In the works since the 1970s, Francis Ford Coppola's self-funded passion project arrives in theaters and Dreamworks' latest stars a robot trapped in a world for which she was never made.
Huh, I'd been kind of dreading THE WILD ROBOT and its long, long advertising campaign that ensnared my kids early on. But maybe a family trip to the moviehouse is in order (I will, of course, be seeing MEGALOPOLIS by my lonesome as God intended).
I'm seeing MEGALOPOLIS Saturday night, in the Ultimate version that includes a lip-syncer. My wife has not heard much about the movie so I'm hoping to keep that a surprise.
I’ll come back to this MEGALOPOLIS review and read it (along with all the other ones) after I have a chance to see it for myself. (I already have my ticket to see it in IMAX tomorrow night.) Good or bad — it doesn’t appear to be a film engineered to garner a response of “indifferent” — I feel I owe it to Coppola to go in with as little foreknowledge as possible.
Me probably not will rush out to see Megalopolis on opening weekend, but it hard to look at these two movies and argue that Marvel era killed idiosyncratic filmmaking. In fact, me would argue that personal artistic visions have persisted where big franchise machines have stumbled.
I've basically been anticipating it to be Youth Without Youth XXL since the first notices came out, so I'm not really put off by this or the other reviews - I know what I'm getting into, more or less.
Your comment about Apocalypse Now having Conrad for a spine is funny, because of course Megalopolis theoretically DOES have something like that in the historical Catilinarian conspiracy, but Apocalypse Now also didn't spend four decades swimming around in his head accumulating detritus.
Having been to see it, I can now report my main criticism is that it doesn't sustain its craziness all the way through - when that 20 minute Coliseum sequence is the center of your movie, then the end needs to involve full-scale apocalypse (now) and/or literal supernatural intervention (I kept picturing the hand of God from the end of The Stand setting off an ICBM warhead)
I feel like we can just say: budget for Adam Driver's CG for his healing wound. Also the weird implication during Plaza's kneeling pledge to give up gold and him going Doctor Strange thanks to his zretvat jvgu Zrtnyba (juvpu jr yrnea vf onfrq bss uvf qrnq jvsr naq haobea gjvaf). The weird implication was he was barely functional and yet Jon Voight was still a spring chicken and then abruptly faking his own illness to hide a tiny child's bow.
At times, Megalopolis plays like a great satire, and those are its best moments.
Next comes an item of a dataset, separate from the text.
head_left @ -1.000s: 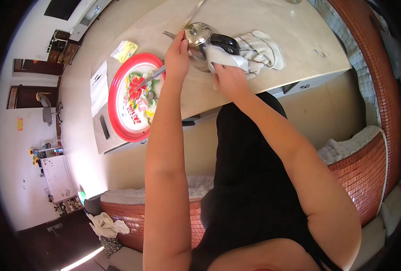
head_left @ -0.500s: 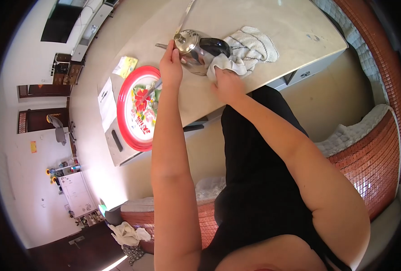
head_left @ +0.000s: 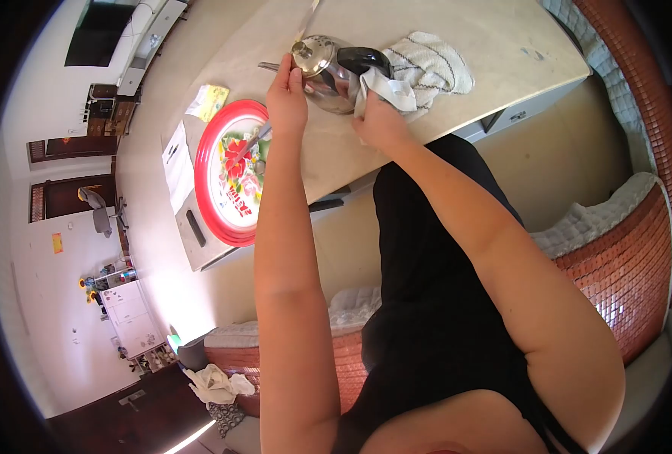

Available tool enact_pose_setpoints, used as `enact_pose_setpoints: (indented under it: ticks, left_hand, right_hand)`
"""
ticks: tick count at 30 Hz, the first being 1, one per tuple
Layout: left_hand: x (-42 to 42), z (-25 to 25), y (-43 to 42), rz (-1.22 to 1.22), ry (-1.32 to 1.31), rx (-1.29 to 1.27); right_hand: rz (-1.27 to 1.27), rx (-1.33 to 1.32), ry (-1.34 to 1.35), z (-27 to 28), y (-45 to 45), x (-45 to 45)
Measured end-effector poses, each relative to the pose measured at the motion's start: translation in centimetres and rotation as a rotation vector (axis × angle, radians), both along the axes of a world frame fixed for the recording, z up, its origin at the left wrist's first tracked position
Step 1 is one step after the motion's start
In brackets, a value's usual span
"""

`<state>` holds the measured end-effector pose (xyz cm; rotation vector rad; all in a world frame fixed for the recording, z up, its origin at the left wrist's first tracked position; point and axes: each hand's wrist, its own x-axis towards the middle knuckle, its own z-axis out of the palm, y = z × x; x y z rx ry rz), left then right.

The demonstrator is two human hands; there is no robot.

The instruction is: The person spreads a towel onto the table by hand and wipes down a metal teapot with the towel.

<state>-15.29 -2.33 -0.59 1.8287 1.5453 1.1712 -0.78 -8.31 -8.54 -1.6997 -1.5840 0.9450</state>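
A shiny metal kettle [head_left: 334, 87] with a black handle [head_left: 364, 59] and a knobbed lid stands on the table. My left hand [head_left: 287, 100] is closed against its spout side, fingers and thumb at the rim by the lid. On the other side, my right hand [head_left: 382, 125] grips a bunched end of a whitish towel [head_left: 430, 66] and presses it to the kettle's lower body below the handle. The rest of the towel lies crumpled on the tabletop. My right fingertips are partly hidden by the cloth.
A red-rimmed floral tray [head_left: 209, 178] holding a long metal utensil lies left of my left forearm. Near it are a yellow packet [head_left: 209, 103], a white paper [head_left: 177, 166] and a dark slim object [head_left: 196, 228]. The pale table's [head_left: 495, 98] front edge runs above my knees.
The view has shifted slightly, so the table and kettle sit a little higher in it. Both hands keep their places on the kettle and towel, with only a small shift of the cloth.
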Motion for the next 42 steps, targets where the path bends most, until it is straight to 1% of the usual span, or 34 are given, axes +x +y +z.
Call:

Plaza alone recognized and embraced this side of it, to her exclusive credit.
I wish I could read this Megalopolis review right now, but I'm seeing it tonight and I'm going in mostly cold. The only thing I've seen was a Letterboxd jab describing it as "Southland Tales if Southland Tales was directed by an octogenarian wine baron."
Having now seen the movie, I can say that the author of that Letterboxd jab did my boy Southland Tales a grave disservice. Aubrey Plaza innocent, though!
I don't know if MEGALOPOLIS is a good movie but I did have a good time. For those who want the full experience you should see it at an AMC IMAX (Regal IMAX will not have the full experience, as it were)
Huh, I'd been kind of dreading THE WILD ROBOT and its long, long advertising campaign that ensnared my kids early on. But maybe a family trip to the moviehouse is in order (I will, of course, be seeing MEGALOPOLIS by my lonesome as God intended).
Yeah I saw the image and thought "Iron Giant knockoff?" but it's getting good reviews it seems.
I was a bit worried it would be a bit too IRON GIANT, too. IRON GIANT is definitely in the mix of influences, but the movie's its own thing for sure.
I'm seeing MEGALOPOLIS Saturday night, in the Ultimate version that includes a lip-syncer. My wife has not heard much about the movie so I'm hoping to keep that a surprise.
Wait, what? Is this real? What does that even mean!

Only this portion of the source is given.